What to work on
Look through the data below for the line with "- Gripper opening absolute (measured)" and the line with "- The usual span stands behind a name", then output those two and all lines in between, exactly as written.

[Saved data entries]

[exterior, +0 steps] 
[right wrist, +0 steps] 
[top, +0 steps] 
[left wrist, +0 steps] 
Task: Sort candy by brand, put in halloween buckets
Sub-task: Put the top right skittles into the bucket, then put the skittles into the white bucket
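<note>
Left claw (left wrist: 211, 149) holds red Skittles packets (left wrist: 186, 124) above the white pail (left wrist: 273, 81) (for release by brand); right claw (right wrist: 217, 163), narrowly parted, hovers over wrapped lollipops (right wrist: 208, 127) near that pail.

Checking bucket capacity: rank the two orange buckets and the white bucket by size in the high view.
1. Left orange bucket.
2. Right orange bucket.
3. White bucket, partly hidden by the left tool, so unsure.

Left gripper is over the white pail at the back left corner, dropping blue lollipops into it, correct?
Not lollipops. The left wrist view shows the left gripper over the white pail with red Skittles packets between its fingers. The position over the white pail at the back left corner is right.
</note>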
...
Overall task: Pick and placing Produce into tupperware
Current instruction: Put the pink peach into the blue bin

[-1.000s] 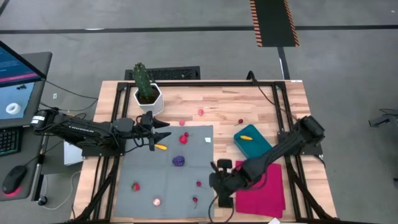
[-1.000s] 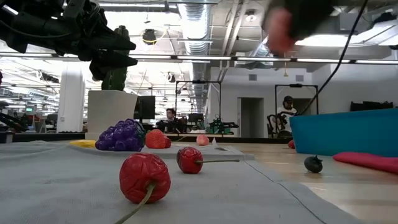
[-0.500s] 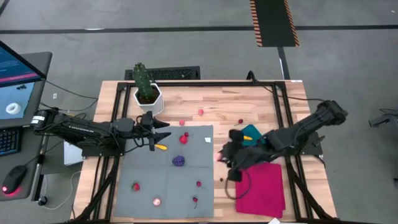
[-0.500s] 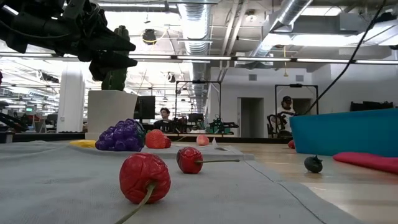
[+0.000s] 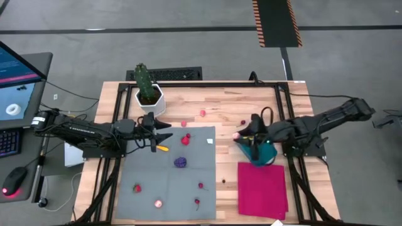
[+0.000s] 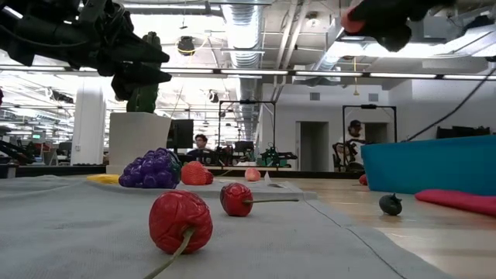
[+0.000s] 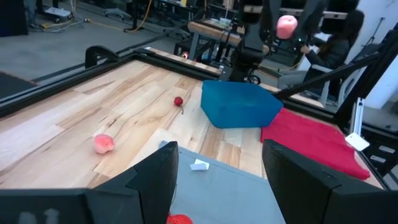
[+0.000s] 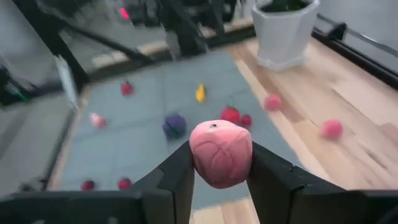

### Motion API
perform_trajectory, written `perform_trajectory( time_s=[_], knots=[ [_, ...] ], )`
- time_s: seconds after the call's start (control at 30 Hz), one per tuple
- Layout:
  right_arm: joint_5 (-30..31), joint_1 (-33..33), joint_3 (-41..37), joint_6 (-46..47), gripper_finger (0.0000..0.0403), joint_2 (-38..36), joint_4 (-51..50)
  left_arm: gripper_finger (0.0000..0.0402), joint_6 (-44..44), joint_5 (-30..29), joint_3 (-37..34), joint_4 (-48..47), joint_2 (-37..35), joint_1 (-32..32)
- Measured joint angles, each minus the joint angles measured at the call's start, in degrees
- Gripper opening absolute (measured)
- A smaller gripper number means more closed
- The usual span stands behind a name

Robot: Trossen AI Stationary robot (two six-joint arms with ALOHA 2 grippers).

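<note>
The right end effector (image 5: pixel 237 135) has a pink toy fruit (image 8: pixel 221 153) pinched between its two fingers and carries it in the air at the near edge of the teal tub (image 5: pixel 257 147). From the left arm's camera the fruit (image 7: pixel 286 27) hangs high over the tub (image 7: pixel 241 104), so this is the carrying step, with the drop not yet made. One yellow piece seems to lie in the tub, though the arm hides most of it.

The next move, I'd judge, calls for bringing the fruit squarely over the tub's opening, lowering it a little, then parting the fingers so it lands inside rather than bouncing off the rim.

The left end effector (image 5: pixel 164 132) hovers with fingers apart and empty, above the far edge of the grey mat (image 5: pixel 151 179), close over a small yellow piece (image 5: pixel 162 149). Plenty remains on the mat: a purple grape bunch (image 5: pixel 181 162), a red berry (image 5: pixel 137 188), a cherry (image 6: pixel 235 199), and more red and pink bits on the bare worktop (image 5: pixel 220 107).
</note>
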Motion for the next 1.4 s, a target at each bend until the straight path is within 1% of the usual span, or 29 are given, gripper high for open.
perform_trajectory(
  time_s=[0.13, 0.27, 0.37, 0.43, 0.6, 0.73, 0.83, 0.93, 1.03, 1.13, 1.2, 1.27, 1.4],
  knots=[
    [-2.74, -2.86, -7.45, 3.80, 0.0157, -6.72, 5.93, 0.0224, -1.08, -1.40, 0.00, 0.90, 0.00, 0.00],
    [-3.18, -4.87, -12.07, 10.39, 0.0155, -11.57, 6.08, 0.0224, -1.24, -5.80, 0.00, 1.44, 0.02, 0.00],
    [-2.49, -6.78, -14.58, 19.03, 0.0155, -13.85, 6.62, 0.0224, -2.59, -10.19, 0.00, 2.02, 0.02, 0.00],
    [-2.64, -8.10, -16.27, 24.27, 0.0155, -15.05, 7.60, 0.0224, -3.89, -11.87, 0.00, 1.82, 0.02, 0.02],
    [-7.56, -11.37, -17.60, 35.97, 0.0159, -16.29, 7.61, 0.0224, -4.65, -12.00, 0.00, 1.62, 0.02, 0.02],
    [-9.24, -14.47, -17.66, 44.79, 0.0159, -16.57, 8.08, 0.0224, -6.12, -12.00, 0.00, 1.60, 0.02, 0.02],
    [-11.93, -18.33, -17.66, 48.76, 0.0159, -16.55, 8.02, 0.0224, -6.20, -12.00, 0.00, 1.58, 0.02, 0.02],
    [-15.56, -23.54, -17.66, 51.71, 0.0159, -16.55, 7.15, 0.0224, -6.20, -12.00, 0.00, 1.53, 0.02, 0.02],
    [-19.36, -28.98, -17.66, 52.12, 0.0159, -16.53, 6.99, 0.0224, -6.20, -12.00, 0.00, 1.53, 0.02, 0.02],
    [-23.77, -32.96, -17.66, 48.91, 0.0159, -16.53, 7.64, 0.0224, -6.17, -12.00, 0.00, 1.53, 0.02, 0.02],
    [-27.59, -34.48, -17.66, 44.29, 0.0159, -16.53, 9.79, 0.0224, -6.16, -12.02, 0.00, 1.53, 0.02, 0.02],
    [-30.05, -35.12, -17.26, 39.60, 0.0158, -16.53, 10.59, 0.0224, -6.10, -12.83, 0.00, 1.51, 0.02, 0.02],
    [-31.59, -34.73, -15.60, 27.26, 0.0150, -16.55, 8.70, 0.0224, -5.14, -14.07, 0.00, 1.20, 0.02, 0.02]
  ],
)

Solution to this problem
- Gripper opening absolute (measured)
- A smaller gripper number means more closed
- The usual span stands behind a name

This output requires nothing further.